WHAT TO WORK ON:
Counting the line with "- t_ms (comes" as the last one, copy out the lines of the data exactly from the first onward.

Items listed in a dataset:
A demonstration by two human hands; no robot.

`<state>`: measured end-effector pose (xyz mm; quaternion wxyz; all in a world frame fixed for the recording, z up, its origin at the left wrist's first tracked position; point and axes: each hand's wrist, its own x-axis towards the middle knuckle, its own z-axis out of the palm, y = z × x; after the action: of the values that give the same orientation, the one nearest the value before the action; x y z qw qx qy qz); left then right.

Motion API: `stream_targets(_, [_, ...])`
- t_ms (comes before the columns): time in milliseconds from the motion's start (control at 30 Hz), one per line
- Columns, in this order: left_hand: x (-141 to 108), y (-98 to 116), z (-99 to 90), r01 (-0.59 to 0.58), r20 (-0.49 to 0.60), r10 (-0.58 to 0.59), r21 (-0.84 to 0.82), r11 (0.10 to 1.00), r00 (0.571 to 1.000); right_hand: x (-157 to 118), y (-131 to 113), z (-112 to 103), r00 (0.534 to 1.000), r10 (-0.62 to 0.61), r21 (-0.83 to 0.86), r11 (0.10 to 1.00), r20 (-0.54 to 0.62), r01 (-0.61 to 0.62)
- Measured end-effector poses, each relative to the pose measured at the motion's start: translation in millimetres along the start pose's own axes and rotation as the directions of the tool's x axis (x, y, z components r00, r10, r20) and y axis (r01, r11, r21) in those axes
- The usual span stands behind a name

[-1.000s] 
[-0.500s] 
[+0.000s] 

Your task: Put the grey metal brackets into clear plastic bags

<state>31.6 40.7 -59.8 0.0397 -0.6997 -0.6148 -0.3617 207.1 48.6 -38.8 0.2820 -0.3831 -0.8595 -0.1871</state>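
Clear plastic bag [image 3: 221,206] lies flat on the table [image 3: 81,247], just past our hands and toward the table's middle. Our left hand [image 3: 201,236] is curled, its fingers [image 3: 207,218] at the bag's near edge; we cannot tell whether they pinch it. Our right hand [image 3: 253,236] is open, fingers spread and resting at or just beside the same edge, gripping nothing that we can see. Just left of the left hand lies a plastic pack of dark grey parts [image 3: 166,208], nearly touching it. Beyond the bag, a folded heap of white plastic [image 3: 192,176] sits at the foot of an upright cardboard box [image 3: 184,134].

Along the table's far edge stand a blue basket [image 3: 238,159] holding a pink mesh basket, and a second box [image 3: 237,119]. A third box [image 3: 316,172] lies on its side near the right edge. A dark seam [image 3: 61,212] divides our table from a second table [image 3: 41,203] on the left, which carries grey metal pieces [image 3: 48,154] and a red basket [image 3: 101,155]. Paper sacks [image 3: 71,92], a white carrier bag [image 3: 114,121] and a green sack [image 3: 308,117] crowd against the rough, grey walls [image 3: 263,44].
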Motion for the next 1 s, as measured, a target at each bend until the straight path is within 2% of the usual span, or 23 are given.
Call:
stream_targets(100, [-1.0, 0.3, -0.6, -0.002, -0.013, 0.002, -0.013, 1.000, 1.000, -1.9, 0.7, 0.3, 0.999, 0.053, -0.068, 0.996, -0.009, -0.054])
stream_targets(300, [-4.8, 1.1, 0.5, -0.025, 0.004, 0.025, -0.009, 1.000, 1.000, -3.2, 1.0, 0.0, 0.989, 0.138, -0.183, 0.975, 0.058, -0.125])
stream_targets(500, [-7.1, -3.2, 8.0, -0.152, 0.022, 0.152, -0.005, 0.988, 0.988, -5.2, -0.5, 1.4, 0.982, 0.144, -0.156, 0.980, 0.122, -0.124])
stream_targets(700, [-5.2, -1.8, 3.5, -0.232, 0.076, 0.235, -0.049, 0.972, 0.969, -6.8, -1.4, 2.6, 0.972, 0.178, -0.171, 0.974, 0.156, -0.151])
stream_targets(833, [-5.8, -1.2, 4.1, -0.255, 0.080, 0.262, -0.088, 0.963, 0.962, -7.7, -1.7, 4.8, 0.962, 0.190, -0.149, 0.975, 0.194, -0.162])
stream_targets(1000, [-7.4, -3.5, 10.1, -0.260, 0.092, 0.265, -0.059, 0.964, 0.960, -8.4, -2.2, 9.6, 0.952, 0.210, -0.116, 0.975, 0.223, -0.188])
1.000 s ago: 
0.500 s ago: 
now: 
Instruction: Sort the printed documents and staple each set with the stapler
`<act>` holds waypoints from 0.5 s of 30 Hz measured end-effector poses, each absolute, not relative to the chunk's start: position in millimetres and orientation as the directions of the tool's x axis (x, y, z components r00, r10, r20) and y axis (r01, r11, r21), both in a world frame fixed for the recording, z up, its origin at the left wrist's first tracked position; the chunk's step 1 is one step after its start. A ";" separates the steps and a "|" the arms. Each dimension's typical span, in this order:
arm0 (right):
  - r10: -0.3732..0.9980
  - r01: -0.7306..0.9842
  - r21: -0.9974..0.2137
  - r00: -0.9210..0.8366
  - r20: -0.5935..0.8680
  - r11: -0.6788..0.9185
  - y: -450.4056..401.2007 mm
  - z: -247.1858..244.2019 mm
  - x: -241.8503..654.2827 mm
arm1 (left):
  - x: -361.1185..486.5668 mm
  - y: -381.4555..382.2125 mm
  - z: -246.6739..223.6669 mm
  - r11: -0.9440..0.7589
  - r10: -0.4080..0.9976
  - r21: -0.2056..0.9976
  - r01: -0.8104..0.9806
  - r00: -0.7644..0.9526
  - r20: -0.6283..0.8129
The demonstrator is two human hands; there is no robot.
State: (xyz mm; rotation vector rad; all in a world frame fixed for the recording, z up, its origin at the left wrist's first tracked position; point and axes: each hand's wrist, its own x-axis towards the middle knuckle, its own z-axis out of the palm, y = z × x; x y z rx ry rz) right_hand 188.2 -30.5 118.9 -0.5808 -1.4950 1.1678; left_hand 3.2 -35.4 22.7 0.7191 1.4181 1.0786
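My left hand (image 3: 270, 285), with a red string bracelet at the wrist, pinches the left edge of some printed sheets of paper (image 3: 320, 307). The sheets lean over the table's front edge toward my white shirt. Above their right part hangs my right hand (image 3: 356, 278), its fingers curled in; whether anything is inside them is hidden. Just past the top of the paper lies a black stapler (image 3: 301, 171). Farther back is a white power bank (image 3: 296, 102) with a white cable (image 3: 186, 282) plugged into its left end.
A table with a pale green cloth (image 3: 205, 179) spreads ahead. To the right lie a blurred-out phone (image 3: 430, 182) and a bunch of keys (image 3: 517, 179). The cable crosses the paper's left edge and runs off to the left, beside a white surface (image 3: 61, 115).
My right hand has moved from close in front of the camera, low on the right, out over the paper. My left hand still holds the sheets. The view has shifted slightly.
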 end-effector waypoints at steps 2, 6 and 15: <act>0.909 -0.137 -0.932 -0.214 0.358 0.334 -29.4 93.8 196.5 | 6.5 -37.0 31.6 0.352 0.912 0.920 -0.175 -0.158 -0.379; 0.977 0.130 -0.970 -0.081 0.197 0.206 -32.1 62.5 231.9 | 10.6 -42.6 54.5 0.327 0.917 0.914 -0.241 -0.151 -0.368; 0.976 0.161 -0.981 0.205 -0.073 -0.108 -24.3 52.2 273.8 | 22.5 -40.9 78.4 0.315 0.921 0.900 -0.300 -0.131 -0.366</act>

RESULT BELOW:
A demonstration by two human hands; no robot.

`<state>`: measured end-effector pose (xyz mm; quaternion wxyz; all in a world frame fixed for the recording, z up, its origin at the left wrist's first tracked position; point and axes: each hand's wrist, its own x-axis towards the middle knuckle, its own z-axis out of the palm, y = z × x; after the action: of the values that give the same orientation, the one nearest the value before the action; x y z qw qx qy qz); left then right.

Motion API: `stream_targets(_, [_, ...])`
- t_ms (comes before the columns): time in milliseconds from the motion's start (control at 30 Hz), one per line

That finishes the output.